The CPS (which saw a 25% budget cut and a 30% reduction in staff during austerity) has been accused of being increasingly risk-averse in its charging decisions in recent years, including by police.

Vicky Gleave, the head of the rape and serious sexual offences unit in CPS South West, says that in her experience there was a “disconnection” between police and prosecutors, not open hostility. “For me, the challenge is trying to have that personal connection between the two teams to generate that level of trust,” she says. “Down here, we’ve been able to achieve that.”

The rape review ordered police and prosecutors to work together to return prosecutions to 2016 levels before the end of this parliament.

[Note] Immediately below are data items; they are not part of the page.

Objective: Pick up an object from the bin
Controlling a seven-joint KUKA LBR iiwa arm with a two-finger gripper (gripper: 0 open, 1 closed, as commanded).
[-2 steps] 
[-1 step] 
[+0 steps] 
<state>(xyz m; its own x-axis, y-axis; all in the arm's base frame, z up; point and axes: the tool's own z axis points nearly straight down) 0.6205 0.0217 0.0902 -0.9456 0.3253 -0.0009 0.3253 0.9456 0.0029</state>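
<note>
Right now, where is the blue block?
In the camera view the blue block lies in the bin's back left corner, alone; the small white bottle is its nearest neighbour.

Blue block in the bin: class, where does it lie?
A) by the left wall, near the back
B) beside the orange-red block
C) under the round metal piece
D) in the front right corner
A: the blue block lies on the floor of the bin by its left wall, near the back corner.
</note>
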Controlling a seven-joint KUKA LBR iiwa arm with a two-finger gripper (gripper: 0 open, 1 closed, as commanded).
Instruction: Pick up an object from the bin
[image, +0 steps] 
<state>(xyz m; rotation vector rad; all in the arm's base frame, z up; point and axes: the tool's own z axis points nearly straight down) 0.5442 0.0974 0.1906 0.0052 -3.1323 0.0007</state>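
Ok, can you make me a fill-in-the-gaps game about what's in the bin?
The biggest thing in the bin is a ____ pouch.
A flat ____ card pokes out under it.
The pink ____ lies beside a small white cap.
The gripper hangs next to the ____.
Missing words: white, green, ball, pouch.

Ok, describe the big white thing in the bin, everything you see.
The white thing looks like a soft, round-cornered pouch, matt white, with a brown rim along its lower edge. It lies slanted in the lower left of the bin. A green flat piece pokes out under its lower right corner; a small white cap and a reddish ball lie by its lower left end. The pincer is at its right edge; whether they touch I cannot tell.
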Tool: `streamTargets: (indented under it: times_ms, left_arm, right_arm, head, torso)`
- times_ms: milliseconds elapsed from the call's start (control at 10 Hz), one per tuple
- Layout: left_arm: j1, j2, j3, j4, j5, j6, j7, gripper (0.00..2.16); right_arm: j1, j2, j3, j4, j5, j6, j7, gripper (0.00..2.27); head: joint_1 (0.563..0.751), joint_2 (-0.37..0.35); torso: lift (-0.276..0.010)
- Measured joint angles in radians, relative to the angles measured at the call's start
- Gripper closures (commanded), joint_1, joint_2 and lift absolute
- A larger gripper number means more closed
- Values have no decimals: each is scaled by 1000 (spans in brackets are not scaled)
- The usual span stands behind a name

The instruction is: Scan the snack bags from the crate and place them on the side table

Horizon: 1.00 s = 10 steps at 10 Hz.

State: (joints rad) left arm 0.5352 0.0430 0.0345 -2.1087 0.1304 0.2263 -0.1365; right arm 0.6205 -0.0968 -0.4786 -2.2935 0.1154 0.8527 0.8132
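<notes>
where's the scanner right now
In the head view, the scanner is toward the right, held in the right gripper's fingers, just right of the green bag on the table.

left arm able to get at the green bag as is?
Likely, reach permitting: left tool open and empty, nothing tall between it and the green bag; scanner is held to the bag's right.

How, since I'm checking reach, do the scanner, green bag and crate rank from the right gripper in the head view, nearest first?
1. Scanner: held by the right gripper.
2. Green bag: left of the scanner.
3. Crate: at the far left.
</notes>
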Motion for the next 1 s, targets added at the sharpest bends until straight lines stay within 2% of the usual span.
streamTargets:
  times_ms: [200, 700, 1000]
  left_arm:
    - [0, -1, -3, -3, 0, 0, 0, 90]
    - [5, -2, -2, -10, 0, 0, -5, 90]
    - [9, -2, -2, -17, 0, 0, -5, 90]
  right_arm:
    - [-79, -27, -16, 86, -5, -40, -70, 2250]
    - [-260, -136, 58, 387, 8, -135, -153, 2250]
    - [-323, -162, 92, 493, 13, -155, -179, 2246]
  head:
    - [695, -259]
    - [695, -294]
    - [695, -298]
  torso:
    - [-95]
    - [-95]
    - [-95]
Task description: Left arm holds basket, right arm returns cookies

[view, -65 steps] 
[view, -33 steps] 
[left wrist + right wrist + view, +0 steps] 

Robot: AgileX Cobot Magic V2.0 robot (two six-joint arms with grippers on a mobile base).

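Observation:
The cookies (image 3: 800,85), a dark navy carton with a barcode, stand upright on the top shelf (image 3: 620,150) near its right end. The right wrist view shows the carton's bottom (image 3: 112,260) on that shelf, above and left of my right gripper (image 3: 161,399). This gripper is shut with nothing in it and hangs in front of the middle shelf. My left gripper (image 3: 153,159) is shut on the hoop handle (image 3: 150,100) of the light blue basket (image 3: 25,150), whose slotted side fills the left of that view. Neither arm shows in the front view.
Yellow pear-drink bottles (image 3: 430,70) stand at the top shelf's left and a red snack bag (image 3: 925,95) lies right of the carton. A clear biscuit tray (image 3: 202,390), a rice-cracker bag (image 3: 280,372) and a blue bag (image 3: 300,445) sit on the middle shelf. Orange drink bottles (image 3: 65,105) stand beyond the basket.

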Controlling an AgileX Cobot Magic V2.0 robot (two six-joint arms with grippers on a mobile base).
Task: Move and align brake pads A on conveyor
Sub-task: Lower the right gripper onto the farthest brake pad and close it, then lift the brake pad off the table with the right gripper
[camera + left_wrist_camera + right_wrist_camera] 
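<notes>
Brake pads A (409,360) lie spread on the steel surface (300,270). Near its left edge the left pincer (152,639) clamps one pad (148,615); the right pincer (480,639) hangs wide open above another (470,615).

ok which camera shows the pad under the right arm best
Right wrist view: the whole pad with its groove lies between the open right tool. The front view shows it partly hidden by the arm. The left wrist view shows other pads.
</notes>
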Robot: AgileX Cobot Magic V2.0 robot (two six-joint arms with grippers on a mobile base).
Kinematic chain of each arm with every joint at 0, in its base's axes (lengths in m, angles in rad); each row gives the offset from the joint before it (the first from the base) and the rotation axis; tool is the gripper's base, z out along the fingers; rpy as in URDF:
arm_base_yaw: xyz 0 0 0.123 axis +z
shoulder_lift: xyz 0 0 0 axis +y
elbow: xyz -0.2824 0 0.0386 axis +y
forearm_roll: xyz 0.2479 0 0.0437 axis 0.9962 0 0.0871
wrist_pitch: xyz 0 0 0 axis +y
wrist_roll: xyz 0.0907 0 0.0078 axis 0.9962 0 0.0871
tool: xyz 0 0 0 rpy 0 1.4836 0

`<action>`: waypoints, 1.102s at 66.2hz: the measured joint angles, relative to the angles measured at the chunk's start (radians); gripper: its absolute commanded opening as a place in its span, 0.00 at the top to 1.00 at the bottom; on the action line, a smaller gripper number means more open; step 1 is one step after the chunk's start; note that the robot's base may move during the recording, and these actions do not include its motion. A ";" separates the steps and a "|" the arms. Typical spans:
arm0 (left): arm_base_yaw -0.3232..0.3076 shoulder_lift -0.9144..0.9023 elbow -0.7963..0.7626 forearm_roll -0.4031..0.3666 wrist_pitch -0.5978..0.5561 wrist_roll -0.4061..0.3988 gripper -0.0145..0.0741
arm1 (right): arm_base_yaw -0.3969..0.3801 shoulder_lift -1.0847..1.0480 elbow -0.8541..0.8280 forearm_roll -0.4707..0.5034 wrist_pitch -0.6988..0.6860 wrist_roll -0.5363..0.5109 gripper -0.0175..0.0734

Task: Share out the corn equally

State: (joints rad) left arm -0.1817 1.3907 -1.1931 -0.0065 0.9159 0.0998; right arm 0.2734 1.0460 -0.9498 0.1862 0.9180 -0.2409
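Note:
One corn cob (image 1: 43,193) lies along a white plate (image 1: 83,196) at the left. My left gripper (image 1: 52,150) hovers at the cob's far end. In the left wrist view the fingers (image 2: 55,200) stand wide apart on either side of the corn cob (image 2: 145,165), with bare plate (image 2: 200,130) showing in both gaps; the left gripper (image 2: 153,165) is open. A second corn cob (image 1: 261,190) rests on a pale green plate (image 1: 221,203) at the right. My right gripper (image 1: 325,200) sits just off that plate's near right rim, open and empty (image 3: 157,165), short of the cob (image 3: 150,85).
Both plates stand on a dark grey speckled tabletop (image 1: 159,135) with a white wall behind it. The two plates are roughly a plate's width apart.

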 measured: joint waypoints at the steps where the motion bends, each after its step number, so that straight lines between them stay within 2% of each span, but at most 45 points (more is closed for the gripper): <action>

In the last quarter, the south-west region hit that target. “I have to accept that I feel pleased,” says Gleave. “But I also think we still know where we’re at and where we need to be – and we have to be better.”

While national statistics are also showing signs of improvement, campaigners such as Rape Crisis fear that the change seen in Avon and Somerset will be difficult to replicate across 43 forces – many of which, it fears, have chief constables less committed to the tackling the crime, or which come up against prosecutors who resist scrutiny. “We absolutely need it to work,” says Amelia Handy, the policy lead at the charity. “There is a risk, without total commitment from all agencies, that it won’t.”

But Crew believes Soteria’s impact will be felt not just in policing but across the criminal justice system. “Everyone wants to get involved,” she says. “And change doesn’t usually happen like that in policing, not that infectious way.”

She pauses. “It’s definitely working. I can see change in the dials – but I can also feel it. You can smell it in the air.”